▶ _WORK TO BE COMPLETED_:
Copy out the listing that follows exactly, dropping every picture.

▶ _DATA SECTION_:
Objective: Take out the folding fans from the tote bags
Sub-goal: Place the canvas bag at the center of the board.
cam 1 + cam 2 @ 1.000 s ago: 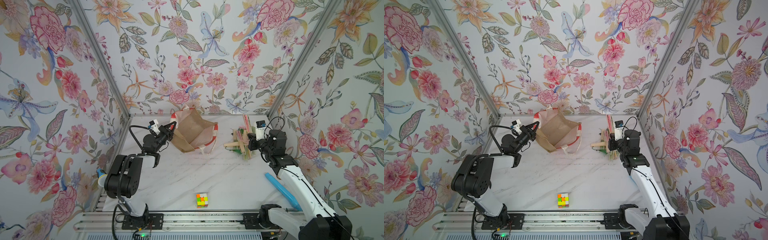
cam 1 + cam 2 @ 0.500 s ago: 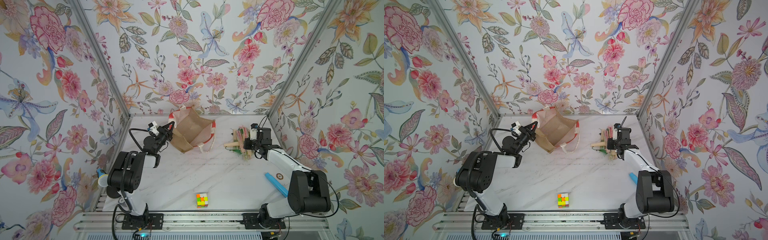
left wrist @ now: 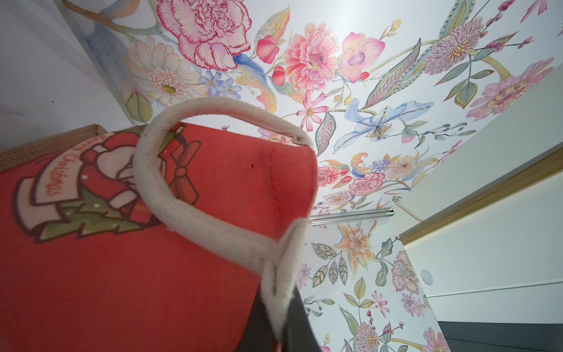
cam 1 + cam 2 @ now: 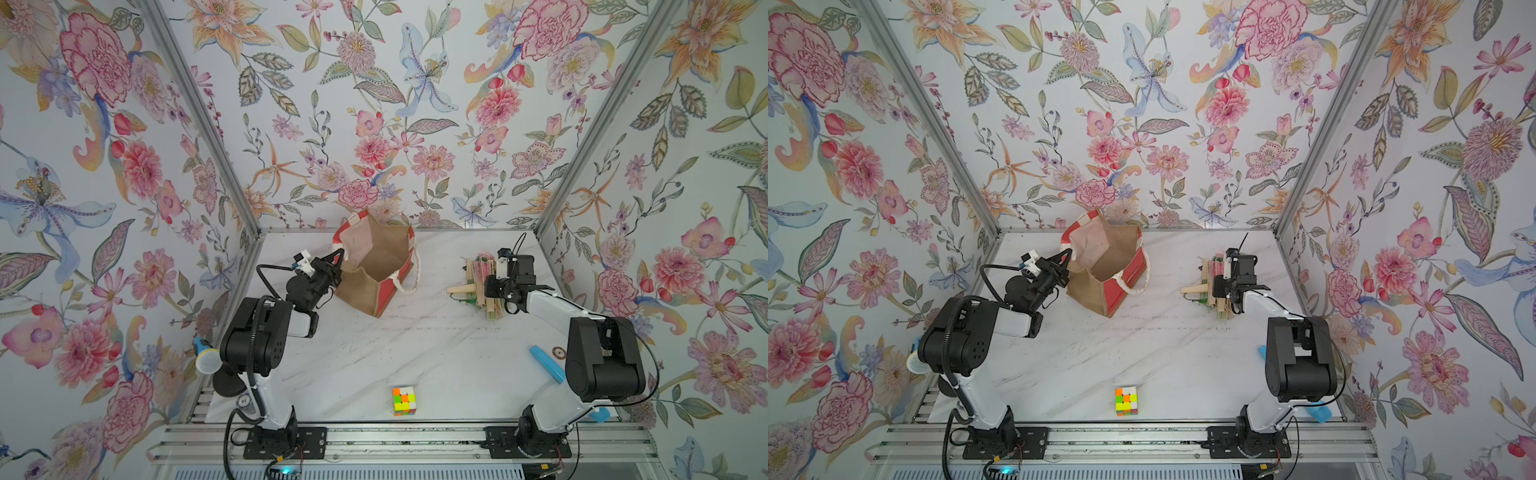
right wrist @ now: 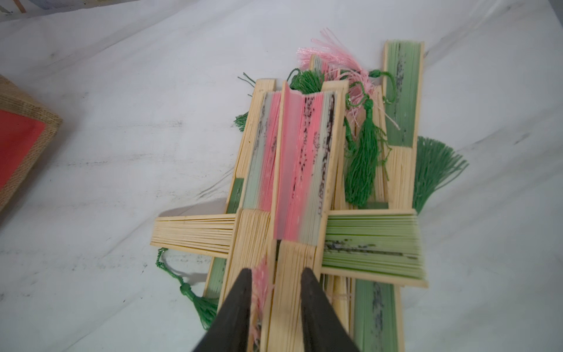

▶ _ANSWER BOX_:
Objective: Take out the folding fans from the tote bags
Sub-goal: Place the canvas bag at the center of the board.
cam 1 + cam 2 @ 1.000 s ago: 
cam 1 + cam 2 @ 0.500 s ago: 
left wrist @ now: 
cam 1 + cam 2 @ now: 
right wrist @ now: 

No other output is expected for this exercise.